==== Supplied material ====

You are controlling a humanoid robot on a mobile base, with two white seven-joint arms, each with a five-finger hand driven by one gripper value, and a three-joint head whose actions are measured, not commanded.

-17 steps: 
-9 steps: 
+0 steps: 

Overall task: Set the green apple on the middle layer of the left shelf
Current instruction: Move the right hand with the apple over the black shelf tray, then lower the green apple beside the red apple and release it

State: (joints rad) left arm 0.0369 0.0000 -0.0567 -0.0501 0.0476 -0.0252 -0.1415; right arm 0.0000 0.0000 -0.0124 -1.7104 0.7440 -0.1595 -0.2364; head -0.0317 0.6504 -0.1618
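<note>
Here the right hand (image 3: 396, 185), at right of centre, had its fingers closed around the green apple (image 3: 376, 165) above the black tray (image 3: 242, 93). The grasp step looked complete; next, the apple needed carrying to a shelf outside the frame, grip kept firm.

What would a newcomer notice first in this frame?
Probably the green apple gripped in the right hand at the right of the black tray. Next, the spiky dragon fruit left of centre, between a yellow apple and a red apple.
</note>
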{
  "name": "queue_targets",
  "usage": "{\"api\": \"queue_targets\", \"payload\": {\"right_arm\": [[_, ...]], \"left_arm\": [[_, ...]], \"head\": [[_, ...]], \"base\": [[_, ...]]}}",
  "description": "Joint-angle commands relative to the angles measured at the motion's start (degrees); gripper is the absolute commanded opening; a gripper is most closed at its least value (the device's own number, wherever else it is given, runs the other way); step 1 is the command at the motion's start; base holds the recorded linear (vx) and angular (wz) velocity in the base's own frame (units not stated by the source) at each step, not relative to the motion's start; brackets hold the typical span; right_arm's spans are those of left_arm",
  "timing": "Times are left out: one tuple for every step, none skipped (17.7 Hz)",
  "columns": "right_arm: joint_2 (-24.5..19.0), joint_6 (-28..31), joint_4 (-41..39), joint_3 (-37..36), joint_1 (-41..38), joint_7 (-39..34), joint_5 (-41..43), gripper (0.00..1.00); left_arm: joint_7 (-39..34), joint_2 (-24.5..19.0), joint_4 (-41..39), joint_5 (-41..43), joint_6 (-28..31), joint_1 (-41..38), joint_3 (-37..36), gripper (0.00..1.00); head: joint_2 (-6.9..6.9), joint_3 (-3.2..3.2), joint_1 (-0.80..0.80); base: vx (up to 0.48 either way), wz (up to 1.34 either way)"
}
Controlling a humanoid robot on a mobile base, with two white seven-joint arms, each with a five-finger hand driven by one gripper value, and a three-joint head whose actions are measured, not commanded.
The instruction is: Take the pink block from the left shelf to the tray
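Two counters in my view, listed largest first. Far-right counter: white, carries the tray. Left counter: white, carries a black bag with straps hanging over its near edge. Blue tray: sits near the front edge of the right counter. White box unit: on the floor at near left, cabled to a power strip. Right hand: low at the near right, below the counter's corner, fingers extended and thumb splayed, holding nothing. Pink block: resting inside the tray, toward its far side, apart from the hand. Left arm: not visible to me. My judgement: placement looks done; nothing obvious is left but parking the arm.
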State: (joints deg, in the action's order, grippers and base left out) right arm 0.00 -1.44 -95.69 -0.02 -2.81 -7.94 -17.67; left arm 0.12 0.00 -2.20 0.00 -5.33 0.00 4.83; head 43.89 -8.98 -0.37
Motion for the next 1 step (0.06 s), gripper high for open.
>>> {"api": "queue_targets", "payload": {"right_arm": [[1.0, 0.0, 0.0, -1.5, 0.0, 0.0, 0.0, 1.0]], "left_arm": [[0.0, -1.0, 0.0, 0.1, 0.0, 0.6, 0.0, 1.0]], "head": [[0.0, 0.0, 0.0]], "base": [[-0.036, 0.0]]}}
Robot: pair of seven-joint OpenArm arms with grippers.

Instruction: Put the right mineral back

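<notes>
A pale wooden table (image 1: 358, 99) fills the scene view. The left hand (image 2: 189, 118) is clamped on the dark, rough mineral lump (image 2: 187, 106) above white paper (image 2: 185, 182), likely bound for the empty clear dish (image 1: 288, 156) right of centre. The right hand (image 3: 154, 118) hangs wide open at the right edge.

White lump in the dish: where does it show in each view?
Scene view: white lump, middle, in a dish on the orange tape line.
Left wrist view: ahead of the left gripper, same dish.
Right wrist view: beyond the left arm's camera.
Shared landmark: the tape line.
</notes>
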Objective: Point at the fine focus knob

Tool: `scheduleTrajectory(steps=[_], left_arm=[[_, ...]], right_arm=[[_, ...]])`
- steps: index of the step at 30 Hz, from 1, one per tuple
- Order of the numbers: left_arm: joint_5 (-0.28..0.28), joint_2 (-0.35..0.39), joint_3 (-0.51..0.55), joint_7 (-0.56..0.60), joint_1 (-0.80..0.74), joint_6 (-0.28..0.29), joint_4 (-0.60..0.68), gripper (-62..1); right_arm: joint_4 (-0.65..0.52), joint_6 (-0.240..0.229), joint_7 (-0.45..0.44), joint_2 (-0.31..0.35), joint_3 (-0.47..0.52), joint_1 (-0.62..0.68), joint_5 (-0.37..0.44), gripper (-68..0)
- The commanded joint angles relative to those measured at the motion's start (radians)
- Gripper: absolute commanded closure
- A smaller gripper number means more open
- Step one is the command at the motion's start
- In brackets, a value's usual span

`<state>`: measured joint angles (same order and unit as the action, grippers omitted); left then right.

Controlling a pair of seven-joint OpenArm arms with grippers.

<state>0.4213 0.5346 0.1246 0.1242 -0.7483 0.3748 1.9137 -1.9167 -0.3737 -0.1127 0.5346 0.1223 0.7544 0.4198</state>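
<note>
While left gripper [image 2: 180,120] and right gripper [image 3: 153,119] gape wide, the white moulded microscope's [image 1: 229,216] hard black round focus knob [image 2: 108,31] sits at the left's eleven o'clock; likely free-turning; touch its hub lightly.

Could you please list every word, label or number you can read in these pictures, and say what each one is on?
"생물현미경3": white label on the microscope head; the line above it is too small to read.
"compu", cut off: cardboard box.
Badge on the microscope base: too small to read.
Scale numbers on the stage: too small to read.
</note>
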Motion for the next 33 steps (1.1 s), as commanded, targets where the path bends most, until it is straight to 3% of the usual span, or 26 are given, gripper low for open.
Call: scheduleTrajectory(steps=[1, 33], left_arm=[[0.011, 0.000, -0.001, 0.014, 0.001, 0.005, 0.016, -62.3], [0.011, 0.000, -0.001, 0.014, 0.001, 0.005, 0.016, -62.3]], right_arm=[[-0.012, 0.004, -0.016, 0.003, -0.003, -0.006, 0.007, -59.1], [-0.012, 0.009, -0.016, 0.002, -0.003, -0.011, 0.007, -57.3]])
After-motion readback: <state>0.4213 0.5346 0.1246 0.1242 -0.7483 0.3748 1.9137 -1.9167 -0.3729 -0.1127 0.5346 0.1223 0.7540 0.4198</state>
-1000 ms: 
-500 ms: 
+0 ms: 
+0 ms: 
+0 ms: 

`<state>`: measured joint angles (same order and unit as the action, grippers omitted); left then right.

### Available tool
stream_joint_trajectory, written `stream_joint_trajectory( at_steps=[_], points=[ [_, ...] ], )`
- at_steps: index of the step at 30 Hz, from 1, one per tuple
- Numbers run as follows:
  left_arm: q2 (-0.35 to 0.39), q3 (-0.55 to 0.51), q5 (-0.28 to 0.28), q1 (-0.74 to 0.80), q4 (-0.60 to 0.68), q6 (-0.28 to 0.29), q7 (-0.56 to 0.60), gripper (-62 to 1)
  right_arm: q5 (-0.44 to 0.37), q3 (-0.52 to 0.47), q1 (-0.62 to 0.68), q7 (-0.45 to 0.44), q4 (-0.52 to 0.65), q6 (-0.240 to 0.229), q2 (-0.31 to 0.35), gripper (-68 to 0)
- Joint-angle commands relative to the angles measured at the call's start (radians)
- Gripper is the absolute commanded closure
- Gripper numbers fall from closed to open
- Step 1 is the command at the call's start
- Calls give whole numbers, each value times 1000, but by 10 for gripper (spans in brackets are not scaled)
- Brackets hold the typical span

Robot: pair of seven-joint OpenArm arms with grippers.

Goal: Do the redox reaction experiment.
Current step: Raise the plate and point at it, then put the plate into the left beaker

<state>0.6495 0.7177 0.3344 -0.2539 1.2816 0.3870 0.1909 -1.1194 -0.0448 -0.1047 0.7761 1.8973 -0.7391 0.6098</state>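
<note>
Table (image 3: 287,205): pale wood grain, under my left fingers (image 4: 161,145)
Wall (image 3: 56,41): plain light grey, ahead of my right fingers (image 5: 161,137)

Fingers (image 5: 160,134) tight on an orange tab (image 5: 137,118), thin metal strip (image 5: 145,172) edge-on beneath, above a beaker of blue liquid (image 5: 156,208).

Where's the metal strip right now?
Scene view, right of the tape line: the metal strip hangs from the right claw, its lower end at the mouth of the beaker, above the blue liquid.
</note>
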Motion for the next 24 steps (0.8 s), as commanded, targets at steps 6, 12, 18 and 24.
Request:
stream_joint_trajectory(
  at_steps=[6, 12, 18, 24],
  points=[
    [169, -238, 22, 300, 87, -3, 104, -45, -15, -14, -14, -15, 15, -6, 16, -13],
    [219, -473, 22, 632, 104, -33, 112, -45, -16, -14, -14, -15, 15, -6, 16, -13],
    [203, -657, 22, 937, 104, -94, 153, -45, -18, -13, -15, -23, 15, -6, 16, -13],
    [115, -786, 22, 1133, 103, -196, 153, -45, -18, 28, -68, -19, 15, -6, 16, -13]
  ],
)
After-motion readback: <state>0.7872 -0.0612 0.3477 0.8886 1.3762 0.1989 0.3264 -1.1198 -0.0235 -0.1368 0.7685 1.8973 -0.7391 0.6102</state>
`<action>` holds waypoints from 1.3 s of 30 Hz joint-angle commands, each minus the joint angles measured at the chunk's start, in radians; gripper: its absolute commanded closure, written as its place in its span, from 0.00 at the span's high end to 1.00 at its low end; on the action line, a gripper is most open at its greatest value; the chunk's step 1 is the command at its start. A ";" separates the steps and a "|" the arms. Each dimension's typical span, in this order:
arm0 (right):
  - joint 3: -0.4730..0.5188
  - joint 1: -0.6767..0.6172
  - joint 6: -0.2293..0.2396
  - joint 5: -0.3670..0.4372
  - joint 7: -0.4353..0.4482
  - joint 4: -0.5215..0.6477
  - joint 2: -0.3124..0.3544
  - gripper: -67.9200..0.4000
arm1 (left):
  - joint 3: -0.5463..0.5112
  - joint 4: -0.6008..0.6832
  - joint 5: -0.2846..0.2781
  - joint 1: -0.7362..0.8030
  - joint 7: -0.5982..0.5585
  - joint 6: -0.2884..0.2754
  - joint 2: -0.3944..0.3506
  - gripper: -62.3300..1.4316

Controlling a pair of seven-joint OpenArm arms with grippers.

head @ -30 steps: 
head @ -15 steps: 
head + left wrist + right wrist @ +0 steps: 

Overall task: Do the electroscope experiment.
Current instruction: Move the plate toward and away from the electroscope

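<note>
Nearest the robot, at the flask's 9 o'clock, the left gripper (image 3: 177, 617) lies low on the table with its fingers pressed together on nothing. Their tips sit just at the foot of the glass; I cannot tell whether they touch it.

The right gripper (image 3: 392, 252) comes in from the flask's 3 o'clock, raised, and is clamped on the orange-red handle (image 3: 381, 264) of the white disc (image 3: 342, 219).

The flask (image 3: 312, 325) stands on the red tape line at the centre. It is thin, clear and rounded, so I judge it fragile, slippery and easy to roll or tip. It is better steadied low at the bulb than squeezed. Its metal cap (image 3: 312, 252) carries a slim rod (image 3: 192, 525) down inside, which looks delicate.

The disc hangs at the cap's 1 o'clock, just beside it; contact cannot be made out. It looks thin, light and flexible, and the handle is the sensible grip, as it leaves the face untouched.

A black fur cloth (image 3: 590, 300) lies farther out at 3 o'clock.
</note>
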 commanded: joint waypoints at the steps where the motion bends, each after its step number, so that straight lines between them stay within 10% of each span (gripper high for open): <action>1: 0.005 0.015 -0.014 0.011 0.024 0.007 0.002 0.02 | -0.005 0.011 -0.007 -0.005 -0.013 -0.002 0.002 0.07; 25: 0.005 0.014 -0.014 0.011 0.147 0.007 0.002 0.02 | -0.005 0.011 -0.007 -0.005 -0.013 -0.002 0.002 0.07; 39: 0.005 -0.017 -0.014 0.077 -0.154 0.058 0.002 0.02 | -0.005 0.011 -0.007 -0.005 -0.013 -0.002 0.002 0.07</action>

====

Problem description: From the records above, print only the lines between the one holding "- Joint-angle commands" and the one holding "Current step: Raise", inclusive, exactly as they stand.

Solved exercise:
- Joint-angle commands relative to the angles measured at the call's start (radians)
- Gripper is the absolute commanded closure
- Gripper numbers fall from closed to open
- Step 1 is the command at the call's start
- Calls give whole numbers, each value times 1000, but by 10 for gripper (spans in brackets are not scaled)
- Brackets hold the typical span

Robot: pair of seven-joint OpenArm arms with grippers.

Goal: Do the redox reaction experiment.
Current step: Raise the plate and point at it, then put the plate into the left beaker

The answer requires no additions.